The neural interface, now more organic than mechanical, continued its integration. During my frequent naps—my infant body requiring far more rest than my adult mind desired—I could access the vast knowledge base, reviewing everything from metallurgy to music theory. The quantum particles had created something unprecedented: a biological computer perfectly merged with human brain tissue. I dreamt of the day I could use it.

 

The day I could speak.

 

The day I could command.

 

* * *

 

By age two, Omnia had enough motor control to begin small experiments. His first project was deceptively simple: a rattle, but one designed with precise mathematical principles. He hollowed out a piece of wood himself, much to his nursemaid's horror, and filled it with carefully selected pebbles of specific sizes.

The courtiers tittered, "The prince has a carpenter's soul!" They missed entirely the complex calculations behind the simple toy. I watched from beneath my brow furrowed in concentration as my hand moved with practiced ease. Each pebble fell in a specific sequence, creating a pattern both rhythmic and intellectual. A crude instrument, yes, but the fundamental principles were the same.

The weight distribution, meticulously calculated, wouldn't just strengthen little fingers; it would hone coordination, accuracy. Almost a training tool for the more complex instruments I dreamt of. Instruments that would bring back the harmonies of my former world. My fingers tightened around the rattle, sending another cascade of pebbles tumbling. The sound wasn't much, just a clatter of stone against wood. But to me, it was a symphony waiting to be composed.

Queen Lysandra, however, saw more. Her gaze lingered on my tiny hands, the way they adjusted the hollow chamber's dimensions with careful measurements. She watched me test different pebble combinations, noticing the patterns, the calculations hidden beneath the seemingly simple act.
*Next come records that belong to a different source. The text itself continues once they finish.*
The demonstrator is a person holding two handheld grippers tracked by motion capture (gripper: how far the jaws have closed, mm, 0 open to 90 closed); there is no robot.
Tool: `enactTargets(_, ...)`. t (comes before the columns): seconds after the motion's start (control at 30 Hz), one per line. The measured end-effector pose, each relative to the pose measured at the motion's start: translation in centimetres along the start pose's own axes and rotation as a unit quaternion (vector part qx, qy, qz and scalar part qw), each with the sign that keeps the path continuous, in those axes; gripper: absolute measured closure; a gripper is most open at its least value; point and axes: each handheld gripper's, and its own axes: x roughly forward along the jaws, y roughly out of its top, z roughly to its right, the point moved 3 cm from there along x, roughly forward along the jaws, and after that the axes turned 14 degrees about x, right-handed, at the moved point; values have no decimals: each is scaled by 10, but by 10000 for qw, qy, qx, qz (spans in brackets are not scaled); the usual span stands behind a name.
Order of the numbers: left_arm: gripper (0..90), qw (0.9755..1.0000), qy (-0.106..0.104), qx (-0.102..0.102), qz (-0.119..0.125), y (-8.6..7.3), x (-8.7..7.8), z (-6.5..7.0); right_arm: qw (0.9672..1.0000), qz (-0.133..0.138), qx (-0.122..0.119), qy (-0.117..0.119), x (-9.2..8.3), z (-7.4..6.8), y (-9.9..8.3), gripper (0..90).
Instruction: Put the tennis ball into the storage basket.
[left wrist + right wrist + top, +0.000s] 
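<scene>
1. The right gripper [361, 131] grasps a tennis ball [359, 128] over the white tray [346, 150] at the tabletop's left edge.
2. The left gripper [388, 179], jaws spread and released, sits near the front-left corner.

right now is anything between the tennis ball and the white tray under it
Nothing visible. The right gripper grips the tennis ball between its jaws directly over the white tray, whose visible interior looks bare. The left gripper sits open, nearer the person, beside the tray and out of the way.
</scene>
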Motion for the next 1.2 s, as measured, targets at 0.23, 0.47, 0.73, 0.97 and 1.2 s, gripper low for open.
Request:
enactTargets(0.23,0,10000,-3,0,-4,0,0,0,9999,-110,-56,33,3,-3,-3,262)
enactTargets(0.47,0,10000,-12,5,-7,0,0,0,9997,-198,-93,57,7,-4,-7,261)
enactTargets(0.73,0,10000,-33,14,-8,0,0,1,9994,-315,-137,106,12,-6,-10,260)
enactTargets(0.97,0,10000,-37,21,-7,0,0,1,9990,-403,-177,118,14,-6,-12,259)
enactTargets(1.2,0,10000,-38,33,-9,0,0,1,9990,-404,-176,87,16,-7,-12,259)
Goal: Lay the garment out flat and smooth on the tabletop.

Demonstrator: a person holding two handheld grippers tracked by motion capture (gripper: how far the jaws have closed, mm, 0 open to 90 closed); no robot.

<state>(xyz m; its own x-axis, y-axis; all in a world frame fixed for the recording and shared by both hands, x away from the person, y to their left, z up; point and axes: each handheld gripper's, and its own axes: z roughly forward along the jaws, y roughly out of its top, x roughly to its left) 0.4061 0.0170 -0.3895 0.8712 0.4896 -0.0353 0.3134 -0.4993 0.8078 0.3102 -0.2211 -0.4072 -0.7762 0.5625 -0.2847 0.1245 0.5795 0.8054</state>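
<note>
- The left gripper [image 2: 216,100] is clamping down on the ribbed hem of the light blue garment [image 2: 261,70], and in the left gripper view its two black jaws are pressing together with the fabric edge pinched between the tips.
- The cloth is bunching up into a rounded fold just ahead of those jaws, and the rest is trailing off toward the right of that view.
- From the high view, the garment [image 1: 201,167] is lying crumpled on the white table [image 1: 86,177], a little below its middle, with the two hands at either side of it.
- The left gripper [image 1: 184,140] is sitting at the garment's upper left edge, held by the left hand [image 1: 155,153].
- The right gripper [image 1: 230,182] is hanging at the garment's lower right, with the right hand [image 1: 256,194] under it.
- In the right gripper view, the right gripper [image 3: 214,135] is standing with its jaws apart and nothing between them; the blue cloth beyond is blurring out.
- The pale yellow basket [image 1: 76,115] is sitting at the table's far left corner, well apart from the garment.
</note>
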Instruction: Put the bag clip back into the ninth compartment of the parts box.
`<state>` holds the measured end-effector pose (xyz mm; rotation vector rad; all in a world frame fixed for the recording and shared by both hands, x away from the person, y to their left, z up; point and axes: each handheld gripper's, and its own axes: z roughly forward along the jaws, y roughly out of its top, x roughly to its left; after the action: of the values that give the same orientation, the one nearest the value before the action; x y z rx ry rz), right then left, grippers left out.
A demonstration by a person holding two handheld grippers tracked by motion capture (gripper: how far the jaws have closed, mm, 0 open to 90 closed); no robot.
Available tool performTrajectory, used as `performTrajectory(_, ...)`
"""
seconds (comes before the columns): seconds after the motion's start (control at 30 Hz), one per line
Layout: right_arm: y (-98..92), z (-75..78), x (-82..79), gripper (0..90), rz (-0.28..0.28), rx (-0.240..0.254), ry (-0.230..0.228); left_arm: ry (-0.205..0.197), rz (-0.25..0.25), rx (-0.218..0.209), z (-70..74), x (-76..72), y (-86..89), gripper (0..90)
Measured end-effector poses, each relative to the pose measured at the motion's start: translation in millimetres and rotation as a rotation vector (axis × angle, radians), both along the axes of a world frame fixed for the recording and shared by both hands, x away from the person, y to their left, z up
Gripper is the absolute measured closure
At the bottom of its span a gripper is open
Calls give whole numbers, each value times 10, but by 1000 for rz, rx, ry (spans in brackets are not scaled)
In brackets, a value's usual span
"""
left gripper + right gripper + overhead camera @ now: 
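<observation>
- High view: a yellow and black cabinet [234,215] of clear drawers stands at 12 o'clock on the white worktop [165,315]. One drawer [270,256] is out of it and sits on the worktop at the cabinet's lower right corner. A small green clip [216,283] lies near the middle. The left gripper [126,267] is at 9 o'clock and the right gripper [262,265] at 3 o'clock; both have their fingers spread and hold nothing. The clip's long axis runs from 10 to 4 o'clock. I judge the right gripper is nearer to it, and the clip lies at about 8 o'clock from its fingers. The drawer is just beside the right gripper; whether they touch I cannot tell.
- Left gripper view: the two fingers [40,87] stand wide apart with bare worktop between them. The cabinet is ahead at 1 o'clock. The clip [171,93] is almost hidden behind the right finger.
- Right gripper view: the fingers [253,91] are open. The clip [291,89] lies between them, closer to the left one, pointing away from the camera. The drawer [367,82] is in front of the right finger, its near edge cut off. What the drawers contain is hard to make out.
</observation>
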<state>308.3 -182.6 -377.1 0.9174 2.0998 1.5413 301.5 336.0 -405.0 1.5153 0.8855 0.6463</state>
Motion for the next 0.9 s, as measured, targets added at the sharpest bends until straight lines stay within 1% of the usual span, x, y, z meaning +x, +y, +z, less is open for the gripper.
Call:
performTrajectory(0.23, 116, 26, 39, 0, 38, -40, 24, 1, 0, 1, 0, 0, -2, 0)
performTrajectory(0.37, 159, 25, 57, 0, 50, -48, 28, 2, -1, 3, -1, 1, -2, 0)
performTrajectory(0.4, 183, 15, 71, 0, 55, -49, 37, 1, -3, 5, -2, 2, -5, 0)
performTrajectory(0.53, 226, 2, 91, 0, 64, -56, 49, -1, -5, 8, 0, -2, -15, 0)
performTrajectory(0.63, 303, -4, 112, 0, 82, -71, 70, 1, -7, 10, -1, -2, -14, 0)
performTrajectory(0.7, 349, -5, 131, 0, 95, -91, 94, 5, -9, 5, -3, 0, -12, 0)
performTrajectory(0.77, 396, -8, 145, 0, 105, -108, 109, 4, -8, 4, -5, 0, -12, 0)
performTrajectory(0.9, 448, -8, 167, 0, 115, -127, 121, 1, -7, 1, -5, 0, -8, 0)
One evening, as I methodically tapped out a rhythm that would one day be recognized as Mozart's Symphony No. 40, she knelt beside me.

 

"You see things others don't, don't you?" she whispered, her eyes sharp with intelligence.

 

I met her gaze, seeing for the first time a potential ally. My infant face broke into a smile, but behind it, my enhanced mind was already calculating. The neural interface had given me knowledge spanning centuries—now I just needed time, resources, and the right supporters to begin reshaping this medieval world.